**WHAT NEEDS TO BE DONE**
All the lines below should be set down exactly, with no picture carried into the copy.

● ● ●

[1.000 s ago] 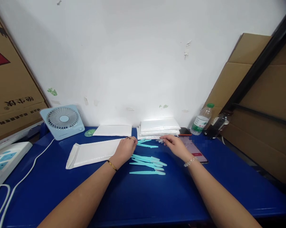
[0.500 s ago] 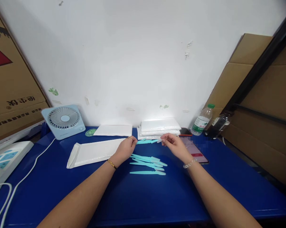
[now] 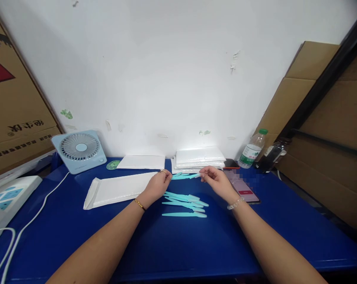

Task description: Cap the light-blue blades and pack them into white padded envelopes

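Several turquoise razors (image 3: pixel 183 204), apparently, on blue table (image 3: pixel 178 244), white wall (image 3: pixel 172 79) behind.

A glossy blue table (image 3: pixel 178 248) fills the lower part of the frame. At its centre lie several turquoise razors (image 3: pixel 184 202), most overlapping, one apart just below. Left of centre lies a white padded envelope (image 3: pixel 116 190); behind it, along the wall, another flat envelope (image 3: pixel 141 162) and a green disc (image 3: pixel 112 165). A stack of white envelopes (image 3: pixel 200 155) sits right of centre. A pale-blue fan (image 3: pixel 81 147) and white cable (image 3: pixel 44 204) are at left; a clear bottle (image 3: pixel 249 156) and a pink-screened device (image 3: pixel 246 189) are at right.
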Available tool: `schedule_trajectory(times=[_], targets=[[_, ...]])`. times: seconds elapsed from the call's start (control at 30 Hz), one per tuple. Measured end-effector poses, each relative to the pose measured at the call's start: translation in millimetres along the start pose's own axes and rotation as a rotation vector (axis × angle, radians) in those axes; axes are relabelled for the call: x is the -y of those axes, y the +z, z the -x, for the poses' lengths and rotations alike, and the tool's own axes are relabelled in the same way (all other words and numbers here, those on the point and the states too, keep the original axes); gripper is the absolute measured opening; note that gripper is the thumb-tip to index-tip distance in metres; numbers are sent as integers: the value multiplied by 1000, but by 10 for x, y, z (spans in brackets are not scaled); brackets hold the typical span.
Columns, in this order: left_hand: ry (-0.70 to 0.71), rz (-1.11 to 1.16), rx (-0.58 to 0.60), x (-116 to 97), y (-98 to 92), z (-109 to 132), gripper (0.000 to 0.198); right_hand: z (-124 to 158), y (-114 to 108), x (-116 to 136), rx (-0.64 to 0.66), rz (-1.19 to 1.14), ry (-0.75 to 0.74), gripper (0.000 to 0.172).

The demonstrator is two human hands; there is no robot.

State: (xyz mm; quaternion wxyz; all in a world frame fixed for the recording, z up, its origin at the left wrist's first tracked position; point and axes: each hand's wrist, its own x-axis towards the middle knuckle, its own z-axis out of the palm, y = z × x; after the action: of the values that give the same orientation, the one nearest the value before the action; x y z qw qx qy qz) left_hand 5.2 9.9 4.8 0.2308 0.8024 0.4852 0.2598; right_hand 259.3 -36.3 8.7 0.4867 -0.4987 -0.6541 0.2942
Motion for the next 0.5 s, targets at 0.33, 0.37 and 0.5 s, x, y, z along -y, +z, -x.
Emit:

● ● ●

**SOLVED PROBLEM**
[1.000 s ago] 
[0.500 s ago] 
[now] 

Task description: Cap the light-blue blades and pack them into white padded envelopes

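Several turquoise razors (image 3: pixel 183 204), apparently, on blue table (image 3: pixel 178 244), white wall (image 3: pixel 172 79) behind.

A glossy blue table (image 3: pixel 178 248) fills the lower part of the frame. At its centre lie several turquoise razors (image 3: pixel 184 202), most overlapping, one apart just below. Left of centre lies a white padded envelope (image 3: pixel 116 190); behind it, along the wall, another flat envelope (image 3: pixel 141 162) and a green disc (image 3: pixel 112 165). A stack of white envelopes (image 3: pixel 200 155) sits right of centre. A pale-blue fan (image 3: pixel 81 147) and white cable (image 3: pixel 44 204) are at left; a clear bottle (image 3: pixel 249 156) and a pink-screened device (image 3: pixel 246 189) are at right.
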Available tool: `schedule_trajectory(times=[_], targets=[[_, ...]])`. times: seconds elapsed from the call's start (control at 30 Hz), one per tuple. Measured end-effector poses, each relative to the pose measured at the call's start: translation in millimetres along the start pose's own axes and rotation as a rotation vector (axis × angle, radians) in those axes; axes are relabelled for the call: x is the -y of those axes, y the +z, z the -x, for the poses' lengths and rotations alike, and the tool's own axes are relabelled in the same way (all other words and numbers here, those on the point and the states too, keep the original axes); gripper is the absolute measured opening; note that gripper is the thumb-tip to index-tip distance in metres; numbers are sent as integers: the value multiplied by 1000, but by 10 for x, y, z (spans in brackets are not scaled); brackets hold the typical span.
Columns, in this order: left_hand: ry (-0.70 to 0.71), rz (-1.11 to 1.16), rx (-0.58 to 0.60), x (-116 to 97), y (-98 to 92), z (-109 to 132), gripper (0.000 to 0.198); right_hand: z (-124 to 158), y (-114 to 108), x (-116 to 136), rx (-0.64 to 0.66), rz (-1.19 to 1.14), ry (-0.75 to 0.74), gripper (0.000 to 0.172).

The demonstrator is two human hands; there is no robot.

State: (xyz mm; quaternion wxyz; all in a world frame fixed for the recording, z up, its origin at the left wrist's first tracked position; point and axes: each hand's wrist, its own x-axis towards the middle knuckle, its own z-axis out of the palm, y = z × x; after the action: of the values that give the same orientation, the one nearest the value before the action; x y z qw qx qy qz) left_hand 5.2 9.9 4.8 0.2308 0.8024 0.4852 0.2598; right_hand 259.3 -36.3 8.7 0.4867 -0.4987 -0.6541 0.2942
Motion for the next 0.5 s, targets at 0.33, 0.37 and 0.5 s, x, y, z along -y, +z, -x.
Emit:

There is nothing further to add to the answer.